Giriraj Singh Plants Tree in Vijayawada Under Ek Ped Maa Ke Naam
Synopsis
Key Takeaways
Union Textiles Minister Giriraj Singh participated in a tree plantation drive in Vijayawada, Andhra Pradesh, on 30 May 2026, planting a sapling under the Centre's Ek Ped Maa Ke Naam campaign as part of his visit to the city.
Sharing the act on social media, the minister described it as fulfilling a duty toward 'Dharti Maa' — Mother Earth. In his post, he wrote: 'एक पेड़ माँ के नाम लगाना केवल एक पौधा रोपना नहीं है' ('Planting a tree in a mother's name is not merely planting a sapling'), adding that it is an expression of gratitude toward nature, which nurtures us selflessly, just as a mother does.
Context
The Ek Ped Maa Ke Naam campaign — translating to 'One Tree in Mother's Name' — was promoted by the central government in 2024 as part of annual environment-day activities, calling on citizens across the country to plant trees as a tribute to their mothers and to nature.

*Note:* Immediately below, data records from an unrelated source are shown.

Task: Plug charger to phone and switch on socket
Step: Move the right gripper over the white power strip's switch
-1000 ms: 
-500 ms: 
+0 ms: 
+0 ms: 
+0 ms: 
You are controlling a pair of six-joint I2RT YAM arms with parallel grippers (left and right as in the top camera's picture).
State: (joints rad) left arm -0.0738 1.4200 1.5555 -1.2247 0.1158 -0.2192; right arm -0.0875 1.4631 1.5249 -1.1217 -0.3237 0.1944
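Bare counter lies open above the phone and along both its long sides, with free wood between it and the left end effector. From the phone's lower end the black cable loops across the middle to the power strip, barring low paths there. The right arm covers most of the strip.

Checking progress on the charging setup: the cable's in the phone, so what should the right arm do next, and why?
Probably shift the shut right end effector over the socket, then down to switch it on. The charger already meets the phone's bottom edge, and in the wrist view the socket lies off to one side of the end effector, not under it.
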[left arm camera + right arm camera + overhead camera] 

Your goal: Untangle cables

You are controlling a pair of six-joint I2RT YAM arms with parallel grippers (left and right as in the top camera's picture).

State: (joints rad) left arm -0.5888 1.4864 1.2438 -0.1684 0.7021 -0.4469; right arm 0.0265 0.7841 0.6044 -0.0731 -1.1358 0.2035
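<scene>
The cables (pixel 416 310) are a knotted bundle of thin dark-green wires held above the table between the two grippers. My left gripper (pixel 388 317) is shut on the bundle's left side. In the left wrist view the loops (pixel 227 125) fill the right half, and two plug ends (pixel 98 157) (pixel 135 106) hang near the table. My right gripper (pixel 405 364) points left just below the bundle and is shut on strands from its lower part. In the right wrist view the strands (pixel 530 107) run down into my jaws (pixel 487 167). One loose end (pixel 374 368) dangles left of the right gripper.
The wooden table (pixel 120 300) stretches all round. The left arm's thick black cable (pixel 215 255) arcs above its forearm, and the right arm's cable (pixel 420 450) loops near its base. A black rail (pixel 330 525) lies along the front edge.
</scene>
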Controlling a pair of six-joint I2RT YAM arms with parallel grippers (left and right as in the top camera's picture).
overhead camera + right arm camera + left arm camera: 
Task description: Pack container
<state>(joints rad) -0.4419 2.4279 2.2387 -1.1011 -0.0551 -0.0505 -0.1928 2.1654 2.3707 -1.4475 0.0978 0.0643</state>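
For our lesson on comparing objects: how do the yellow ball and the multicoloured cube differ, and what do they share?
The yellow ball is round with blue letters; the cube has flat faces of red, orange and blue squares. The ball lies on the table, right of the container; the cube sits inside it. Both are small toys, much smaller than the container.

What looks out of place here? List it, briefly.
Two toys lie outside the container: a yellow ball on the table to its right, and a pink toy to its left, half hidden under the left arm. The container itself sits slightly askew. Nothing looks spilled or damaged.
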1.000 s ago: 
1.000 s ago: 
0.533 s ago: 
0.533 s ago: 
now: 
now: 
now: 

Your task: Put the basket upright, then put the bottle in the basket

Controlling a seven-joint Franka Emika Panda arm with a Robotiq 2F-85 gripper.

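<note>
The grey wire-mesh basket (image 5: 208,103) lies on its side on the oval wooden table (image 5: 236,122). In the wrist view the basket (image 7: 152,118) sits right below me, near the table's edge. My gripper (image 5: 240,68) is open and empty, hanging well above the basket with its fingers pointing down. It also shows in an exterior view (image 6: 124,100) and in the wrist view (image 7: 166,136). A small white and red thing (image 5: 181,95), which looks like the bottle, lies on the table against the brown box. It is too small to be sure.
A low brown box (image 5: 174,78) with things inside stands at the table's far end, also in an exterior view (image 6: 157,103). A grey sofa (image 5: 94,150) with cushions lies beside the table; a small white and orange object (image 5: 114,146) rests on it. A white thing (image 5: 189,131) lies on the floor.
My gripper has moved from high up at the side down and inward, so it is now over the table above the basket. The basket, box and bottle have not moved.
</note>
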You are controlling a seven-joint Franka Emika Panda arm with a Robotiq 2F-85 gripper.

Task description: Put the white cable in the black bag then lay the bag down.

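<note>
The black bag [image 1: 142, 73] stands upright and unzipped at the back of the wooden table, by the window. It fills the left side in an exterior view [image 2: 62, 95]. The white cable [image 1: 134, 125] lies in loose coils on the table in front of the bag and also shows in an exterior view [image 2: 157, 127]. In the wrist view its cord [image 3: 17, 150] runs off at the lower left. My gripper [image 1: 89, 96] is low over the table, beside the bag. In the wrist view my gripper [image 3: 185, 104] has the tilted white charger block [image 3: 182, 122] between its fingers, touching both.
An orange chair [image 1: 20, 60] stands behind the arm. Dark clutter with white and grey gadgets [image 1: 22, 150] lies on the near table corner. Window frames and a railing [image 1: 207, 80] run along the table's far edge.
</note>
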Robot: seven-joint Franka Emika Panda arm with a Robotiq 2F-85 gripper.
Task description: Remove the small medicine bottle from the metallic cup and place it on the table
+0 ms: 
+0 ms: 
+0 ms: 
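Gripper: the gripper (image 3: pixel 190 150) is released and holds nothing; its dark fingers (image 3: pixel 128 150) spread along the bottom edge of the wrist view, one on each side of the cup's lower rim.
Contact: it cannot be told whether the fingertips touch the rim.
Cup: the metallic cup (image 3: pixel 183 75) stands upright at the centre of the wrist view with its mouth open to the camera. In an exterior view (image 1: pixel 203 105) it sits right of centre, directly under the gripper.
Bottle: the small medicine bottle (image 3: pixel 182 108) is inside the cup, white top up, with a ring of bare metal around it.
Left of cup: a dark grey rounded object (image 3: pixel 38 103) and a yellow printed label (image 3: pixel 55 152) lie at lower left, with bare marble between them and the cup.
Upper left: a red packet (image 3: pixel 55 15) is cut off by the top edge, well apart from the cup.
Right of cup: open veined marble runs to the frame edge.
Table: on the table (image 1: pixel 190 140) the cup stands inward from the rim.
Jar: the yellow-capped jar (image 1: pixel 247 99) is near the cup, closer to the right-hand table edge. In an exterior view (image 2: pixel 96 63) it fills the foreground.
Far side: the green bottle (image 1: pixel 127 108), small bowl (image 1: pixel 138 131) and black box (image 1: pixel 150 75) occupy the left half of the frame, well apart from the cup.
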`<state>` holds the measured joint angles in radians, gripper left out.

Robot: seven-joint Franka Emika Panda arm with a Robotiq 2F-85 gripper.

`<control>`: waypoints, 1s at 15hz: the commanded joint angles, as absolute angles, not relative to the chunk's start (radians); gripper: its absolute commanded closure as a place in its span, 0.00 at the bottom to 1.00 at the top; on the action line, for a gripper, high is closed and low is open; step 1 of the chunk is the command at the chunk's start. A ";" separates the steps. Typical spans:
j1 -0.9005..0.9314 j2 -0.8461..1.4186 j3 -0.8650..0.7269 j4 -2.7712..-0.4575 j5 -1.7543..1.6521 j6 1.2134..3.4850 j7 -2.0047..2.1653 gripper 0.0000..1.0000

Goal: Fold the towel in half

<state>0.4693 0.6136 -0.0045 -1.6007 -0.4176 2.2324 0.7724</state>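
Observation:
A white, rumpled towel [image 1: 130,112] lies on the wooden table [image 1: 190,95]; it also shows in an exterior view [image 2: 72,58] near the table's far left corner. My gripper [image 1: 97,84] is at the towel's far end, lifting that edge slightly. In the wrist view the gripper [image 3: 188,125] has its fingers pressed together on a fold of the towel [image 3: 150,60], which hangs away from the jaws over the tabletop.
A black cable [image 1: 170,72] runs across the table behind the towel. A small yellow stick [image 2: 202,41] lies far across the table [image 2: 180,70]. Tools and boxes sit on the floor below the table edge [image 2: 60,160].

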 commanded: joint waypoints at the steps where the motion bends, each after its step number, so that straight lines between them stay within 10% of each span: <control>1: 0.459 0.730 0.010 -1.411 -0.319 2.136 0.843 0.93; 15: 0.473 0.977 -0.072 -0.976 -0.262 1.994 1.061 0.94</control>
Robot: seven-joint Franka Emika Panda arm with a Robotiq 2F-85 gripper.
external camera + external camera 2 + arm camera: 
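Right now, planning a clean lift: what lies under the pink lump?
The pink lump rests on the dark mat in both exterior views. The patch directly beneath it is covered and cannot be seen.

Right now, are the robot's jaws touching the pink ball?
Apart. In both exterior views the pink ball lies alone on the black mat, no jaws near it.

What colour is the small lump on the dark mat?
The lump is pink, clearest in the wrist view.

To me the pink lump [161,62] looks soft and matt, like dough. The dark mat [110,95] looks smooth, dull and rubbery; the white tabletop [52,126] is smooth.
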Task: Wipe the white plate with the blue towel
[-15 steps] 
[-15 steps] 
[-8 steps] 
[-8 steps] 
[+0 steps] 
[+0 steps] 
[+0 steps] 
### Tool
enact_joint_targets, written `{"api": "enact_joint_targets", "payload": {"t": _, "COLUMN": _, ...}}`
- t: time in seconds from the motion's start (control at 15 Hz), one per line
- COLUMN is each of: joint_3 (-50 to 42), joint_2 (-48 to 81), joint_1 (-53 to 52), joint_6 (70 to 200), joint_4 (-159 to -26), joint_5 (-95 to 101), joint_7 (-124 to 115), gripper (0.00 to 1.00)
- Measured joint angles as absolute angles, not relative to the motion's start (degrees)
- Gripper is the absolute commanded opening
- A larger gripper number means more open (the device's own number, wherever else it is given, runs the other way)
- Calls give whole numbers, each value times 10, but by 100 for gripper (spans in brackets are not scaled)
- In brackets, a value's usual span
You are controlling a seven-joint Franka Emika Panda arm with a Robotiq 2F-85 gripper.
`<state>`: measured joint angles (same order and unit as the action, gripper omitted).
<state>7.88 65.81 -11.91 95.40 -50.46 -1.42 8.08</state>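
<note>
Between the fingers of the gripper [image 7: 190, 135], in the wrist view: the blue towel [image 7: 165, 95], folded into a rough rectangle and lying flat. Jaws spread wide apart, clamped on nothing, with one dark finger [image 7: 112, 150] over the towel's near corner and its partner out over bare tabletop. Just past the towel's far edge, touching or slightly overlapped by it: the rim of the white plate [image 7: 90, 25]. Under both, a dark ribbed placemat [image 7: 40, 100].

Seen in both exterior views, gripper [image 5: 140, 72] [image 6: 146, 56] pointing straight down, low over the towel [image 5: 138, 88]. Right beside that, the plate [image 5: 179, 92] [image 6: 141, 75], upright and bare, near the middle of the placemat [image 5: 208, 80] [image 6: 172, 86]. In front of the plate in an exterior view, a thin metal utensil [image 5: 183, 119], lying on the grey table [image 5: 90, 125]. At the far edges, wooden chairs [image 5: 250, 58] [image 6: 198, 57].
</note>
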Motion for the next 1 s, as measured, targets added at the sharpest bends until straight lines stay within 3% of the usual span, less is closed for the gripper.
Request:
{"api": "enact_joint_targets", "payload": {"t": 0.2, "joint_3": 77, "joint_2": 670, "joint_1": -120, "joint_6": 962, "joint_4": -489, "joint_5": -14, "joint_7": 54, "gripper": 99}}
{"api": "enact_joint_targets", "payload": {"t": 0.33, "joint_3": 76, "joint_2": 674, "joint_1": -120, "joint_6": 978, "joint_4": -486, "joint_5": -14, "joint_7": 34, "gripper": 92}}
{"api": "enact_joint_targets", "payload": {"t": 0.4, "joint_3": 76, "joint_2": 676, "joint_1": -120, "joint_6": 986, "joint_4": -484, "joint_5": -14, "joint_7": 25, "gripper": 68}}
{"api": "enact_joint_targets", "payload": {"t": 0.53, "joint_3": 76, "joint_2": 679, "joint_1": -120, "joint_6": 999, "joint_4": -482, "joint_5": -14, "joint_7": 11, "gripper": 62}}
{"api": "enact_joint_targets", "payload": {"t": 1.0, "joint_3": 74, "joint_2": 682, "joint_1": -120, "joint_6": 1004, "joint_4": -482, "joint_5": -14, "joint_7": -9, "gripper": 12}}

The campaign frames afforestation as a personal, emotional act rather than a bureaucratic target, seeking to build public participation at scale.
Giriraj Singh, a senior BJP leader and Lok Sabha MP from Begusarai, Bihar, used his Vijayawada visit — primarily linked to his textiles portfolio — to visibly associate himself with the campaign, a pattern common among Union ministers during state-level engagements.
Policy Backdrop
India's afforestation push sits within a broader climate framework. The country committed under the 2015 Paris Agreement to create an additional carbon sink of 2.5 to 3 billion tonnes of CO2 equivalent through additional forest and tree cover by 2030. India further announced a net-zero emissions target by 2070 at COP26, making sustained tree-cover expansion a long-term policy priority.
Successive governments have run symbolic plantation drives since the 1990s, with ministerial participation intensifying after India's Paris pledge. Such drives are coordinated under the National Action Plan on Climate Change, which designates the National Mission for a Green India as a dedicated afforestation vehicle. The Ek Ped Maa Ke Naam campaign operates as a citizen-engagement layer on top of these structural programmes.
Stakeholders and Impact
The campaign's primary audience is the general public, with ministers and public figures acting as visible participants to encourage mass adoption. When senior Union ministers plant saplings during visits to states governed by coalition partners or other parties — as is the case in Andhra Pradesh — the act also carries an implicit signal of cooperative federalism on the environment agenda.
Local communities in and around Vijayawada stand to benefit if plantation drives are followed through with maintenance and survival monitoring. Environmentalists and state forest departments have consistently flagged that the long-term value of such campaigns depends on sapling survival rates, which require post-plantation care beyond the ceremonial event.
What's Next
The Ek Ped Maa Ke Naam campaign is expected to continue drawing ministerial participation through the 2026 environment calendar, particularly around World Environment Day on 5 June. Observers will watch whether Andhra Pradesh's state government integrates centrally planted saplings into its own green-cover tracking systems, and whether the Centre publishes aggregated survival and growth data to substantiate the campaign's afforestation claims. The broader test for such initiatives remains the transition from symbolic gesture to measurable canopy gain.